Well, no, not as it happens, because all FC traffic and FC boxes won't transition to Ethernet. We should be thinking FCaE - Fibre Channel and Ethernet, and not FCoE.

FC SAN fabric users have no exit route into Ethernet for their FC fabric switches and directors and in-fabric SAN management functions. The Ethernet switch vendors, like Blade Network Technologies, aren't going to take on SAN storage management functions. Charles Ferland, BNT's EMEA VP, said that BNT did not need an FC stack for its switches. All it needs to do with FCoE frames coming from server or storage FCoE endpoints is route the frames correctly, meaning a look at the addressing information but no more.

Genereux said QLogic wasn't going to put a FC in its Ethernet switches. There is no need to put a FC stack in Ethernet switches unless they are going to be a FCoE endpoint and carry out some kind of storage processing. Neither BNT nor QLogic see their switches doing that. Cisco's Nexus routes FCoE traffic over FC cables to an MDS 9000 FC box.
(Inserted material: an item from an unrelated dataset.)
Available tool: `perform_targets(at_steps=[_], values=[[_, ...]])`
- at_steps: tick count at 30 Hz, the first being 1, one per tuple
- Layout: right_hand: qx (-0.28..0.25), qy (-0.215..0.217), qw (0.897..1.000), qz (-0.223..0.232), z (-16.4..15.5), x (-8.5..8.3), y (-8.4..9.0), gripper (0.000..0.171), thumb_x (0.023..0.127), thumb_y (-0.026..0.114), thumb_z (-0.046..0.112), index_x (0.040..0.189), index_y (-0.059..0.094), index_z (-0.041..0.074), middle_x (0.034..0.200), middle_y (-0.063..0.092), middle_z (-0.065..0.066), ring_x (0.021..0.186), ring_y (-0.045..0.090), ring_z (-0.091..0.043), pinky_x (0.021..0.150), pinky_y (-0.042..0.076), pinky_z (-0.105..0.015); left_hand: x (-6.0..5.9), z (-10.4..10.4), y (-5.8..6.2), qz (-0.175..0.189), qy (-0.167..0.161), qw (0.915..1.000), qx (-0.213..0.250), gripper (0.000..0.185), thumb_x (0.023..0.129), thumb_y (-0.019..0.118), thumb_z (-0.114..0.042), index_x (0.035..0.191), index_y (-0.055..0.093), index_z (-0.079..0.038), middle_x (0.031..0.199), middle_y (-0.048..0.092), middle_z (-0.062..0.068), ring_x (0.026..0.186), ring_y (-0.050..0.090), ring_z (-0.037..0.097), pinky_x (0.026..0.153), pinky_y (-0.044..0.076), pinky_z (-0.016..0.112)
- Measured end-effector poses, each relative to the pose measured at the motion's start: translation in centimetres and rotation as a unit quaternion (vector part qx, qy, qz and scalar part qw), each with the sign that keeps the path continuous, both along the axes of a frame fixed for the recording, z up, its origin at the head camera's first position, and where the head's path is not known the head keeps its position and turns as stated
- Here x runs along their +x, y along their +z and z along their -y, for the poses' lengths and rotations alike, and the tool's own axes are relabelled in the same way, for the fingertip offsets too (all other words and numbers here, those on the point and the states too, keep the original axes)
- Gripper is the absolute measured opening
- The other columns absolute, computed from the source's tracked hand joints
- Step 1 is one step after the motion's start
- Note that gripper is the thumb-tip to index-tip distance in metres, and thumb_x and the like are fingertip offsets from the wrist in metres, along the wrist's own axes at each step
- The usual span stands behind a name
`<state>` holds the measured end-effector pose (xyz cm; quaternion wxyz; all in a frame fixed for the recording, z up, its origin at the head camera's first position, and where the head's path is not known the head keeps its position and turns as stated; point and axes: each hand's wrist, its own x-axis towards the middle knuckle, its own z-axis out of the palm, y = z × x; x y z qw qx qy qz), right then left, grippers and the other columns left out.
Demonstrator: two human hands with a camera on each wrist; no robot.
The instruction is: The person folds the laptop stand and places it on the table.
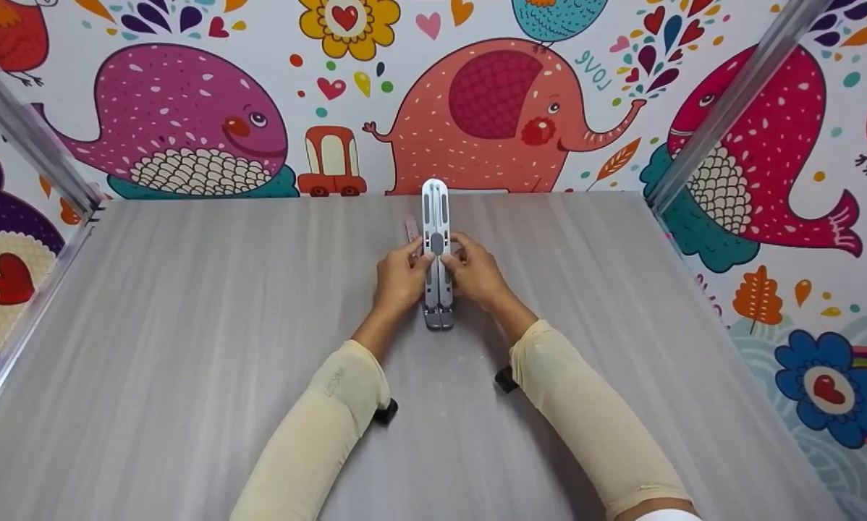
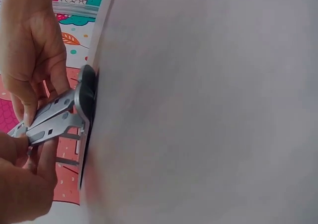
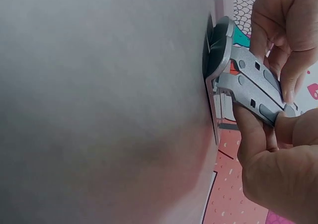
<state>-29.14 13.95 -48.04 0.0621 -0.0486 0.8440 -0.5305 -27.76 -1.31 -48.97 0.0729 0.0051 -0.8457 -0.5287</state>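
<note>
A silver folding laptop stand (image 1: 436, 210) points away from me, its two slotted arms lying side by side. Its dark padded front end (image 1: 439, 319) is nearest me and touches the table. In the left wrist view the arms (image 2: 54, 114) slope up from a thin lower bar on the tabletop. My left hand (image 1: 401, 277) grips the left arm, thumb on top and fingers beneath. On the other side my right hand (image 1: 478, 273) holds the right arm the same way. Both thumbs lie close to the grey oval joint (image 1: 437, 244). The fingers under the stand are partly hidden.
The stand is on a grey wood-grain table (image 1: 260, 304). Behind it rises a wall (image 1: 245, 22) printed with cartoon animals. Metal posts (image 1: 730, 108) stand at the table's back corners. A thin pinkish strip (image 1: 411, 229) shows left of the stand.
</note>
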Motion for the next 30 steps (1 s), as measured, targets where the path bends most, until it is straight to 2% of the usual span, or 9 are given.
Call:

Brocade and Cisco have the FC switch and director market more or less sewn up and they aren't announcing a migration of their SAN storage management functionality to Ethernet equivalents of their FC boxes although, longer term, it has to be on Brocade's roadmap with the DCX.

Genereux and Hansen said that server adapters would be where Ethernet convergence would happen. The FCoE market is developing much faster than iSCSI and all the major server and storage vendors will have FCoE interfaces announced by the end of the year. OK, so server Ethernet NICs and FC host bus adapters (HBAs) could turn into a single CNA (Converged Network Adapter) and send out FC messages on Ethernet. Where to?

They go to a FC-capable device, either a storage product with a native FC interface or an FCOE switch, like QLogic's product or Brocade's 8000, a top-of-rack-switch which receives general Ethernet traffic from servers and splits off the FCoE frames to send them out through FC ports.

There's no end-to-end convergence here, merely a convergence onto Ethernet at the server edge of the network. And even that won't be universal. Hansen said: "There is a market for for converged networks and it will be a big one. (But) converged networking is not an answer to all... Our InfiniBand switch is one of our fastest-growing businesses.... Fibre Channel is not going away; there is so much legacy. We're continuing to develop Fibre Channel. There's lots of discussion around 16Gbit/s Fibre Channel. We think the OEMs are asking for it... Will Ethernet replace InfiniBand? People using InfiniBand believe in it. Converged networking is not an answer to everyone."

You get the picture. These guys are looking at the continuation of networking zones with, so-far, minor consolidation of some FC storage networking at the storage edge onto Ethernet. Is QLogic is positioning FCoE as a FC SAN extension technology? It seems that way.